O programa habitacional Minha Casa Minha Vida registrou aumento significativo no número
de contratações em 2026, seguindo a estratégia do governo Lula de usar os programas
sociais como vitrines eleitorais.
O programa, relançado pelo governo petista após ter
sido rebatizado de Casa Verde e Amarela pela gestão Bolsonaro, atende famílias de baixa
e média renda com condições de financiamento subsidiadas pelo governo federal.
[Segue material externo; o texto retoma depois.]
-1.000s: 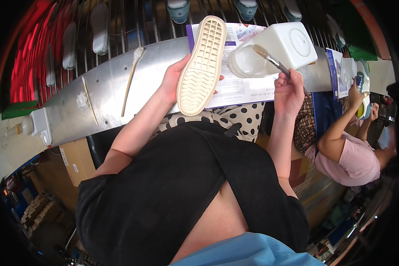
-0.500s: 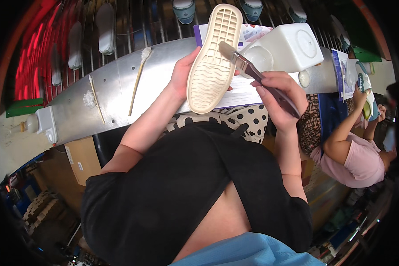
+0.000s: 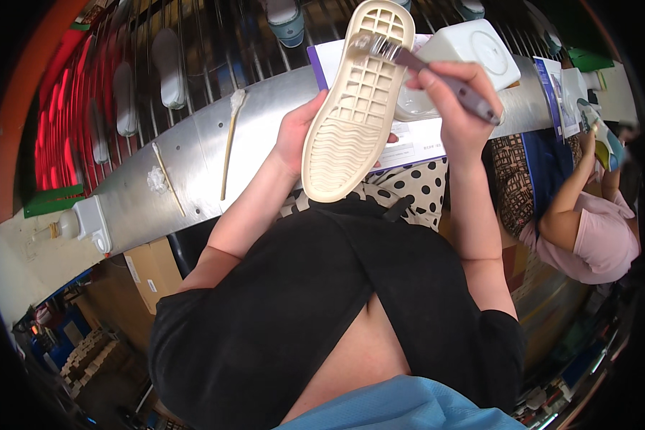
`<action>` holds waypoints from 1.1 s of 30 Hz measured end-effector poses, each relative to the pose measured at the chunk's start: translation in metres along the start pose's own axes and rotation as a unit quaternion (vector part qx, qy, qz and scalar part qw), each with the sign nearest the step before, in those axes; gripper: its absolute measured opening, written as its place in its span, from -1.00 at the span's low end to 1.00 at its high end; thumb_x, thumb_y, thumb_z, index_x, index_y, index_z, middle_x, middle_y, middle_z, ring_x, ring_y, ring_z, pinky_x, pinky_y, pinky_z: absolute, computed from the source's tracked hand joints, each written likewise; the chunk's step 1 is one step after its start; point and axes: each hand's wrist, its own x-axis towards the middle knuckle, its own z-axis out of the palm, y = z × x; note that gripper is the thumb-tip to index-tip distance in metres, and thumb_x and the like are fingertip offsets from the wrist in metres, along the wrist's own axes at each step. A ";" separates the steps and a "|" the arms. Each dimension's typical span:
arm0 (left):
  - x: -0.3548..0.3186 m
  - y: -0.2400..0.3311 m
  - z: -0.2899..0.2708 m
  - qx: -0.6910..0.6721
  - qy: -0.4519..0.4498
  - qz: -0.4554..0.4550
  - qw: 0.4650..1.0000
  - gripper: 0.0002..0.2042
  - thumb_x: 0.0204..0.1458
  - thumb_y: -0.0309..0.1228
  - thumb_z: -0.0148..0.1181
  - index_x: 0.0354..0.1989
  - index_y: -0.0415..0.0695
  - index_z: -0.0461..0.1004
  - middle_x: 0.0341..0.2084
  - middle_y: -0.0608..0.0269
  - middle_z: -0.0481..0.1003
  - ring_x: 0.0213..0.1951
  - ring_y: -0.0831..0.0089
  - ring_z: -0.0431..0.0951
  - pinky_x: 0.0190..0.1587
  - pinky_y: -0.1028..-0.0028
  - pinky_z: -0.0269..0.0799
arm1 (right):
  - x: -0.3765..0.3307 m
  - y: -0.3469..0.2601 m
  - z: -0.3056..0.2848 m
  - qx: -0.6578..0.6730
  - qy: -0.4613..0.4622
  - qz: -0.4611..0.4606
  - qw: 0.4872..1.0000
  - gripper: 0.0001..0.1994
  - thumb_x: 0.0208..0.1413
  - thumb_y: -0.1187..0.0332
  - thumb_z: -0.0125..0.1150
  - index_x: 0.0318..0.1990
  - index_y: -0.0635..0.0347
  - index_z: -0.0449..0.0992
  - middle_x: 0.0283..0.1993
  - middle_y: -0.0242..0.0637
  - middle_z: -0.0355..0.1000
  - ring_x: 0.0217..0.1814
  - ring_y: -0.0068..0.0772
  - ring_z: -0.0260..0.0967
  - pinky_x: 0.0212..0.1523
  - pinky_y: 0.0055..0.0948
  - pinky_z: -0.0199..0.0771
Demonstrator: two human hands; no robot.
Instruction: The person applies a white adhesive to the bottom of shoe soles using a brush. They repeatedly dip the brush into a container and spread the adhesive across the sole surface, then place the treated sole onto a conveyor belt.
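A cream shoe sole (image 3: 347, 154) is tilted up in front of me, its grid and wavy ridges facing me. My left hand (image 3: 299, 136) grips it by its left edge, with fingertips showing past the right edge, so the rest of that hand is behind the sole. Between the fingers and thumb of my right hand (image 3: 469, 104) is a brown-handled flat paintbrush (image 3: 411, 60). Its bristles, smeared by motion, lie over the gridded upper part of the sole. Just behind the brush, a white plastic container (image 3: 480, 50) lies on its side, partly hidden by my right hand.
Beyond the metal ledge (image 3: 132, 208) runs a rack of bars (image 3: 218, 54) bearing shoes, including a blue-and-white one (image 3: 285, 27). Two white-tipped sticks (image 3: 230, 143) lie on the ledge at left. Papers (image 3: 426, 140) lie beneath the sole. A co-worker (image 3: 588, 233) at right holds a shoe.
The brush has moved up the sole toward its far end. The sole has shifted slightly and leans more to the right. The co-worker's shoe has turned.
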 end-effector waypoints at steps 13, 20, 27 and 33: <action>0.006 0.021 -0.002 -0.098 -0.031 0.053 0.993 -0.31 0.36 0.11 -0.35 0.46 -0.19 0.08 0.32 -0.24 0.26 0.29 -0.24 0.32 0.25 -0.18 0.35 | -0.031 0.000 0.037 0.002 -0.082 0.051 0.995 -0.97 -0.02 0.65 0.24 -0.40 0.38 0.53 -0.43 -0.28 0.54 -0.45 -0.59 0.48 -0.42 -0.58 0.44; 0.006 0.040 0.002 -0.018 -0.004 0.101 0.995 -0.32 0.35 0.11 -0.36 0.50 -0.09 0.03 0.39 -0.11 0.18 0.35 -0.39 0.16 0.27 -0.33 0.21 | -0.028 -0.021 0.027 0.029 -0.288 0.021 0.957 -0.92 -0.06 0.61 0.24 -0.37 0.29 0.56 -0.42 -0.29 0.52 -0.44 -0.47 0.48 -0.42 -0.53 0.41; 0.004 0.024 0.007 -0.020 -0.052 0.055 0.997 -0.35 0.35 0.07 -0.36 0.52 0.00 0.00 0.44 -0.02 0.12 0.38 -0.42 0.08 0.19 -0.50 0.19 | 0.049 0.011 0.016 -0.090 -0.104 -0.128 0.982 -0.83 0.06 0.67 0.27 -0.18 0.36 0.62 -0.24 -0.25 0.59 -0.21 -0.46 0.58 -0.19 -0.53 0.60; 0.003 0.027 0.005 -0.121 0.033 0.116 0.985 -0.35 0.35 0.06 -0.36 0.45 -0.12 0.12 0.33 -0.10 0.29 0.28 -0.19 0.36 0.18 -0.42 0.29 | 0.005 0.005 0.034 -0.069 -0.219 -0.099 0.968 -0.86 0.01 0.66 0.29 -0.24 0.34 0.61 -0.27 -0.23 0.60 -0.26 -0.45 0.58 -0.25 -0.50 0.56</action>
O Ministério
das Cidades anunciou novas metas de entrega de unidades habitacionais para os próximos
meses, com eventos de entrega de chaves programados em diferentes regiões do país.
Críticos apontam que o programa, apesar do apelo social, enfrenta problemas estruturais
de qualidade construtiva e de localização das unidades, frequentemente distantes dos
centros urbanos e dos empregos. Especialistas em habitação cobram políticas mais
abrangentes de regularização fundiária e urbanização de assentamentos já existentes.
O governo defende que o programa é a principal resposta ao déficit habitacional brasileiro,
estimado em milhões de moradias.
A entrega de unidades do Minha Casa Minha Vida tem
sido um dos pilares da estratégia de comunicação eleitoral do Executivo em 2026.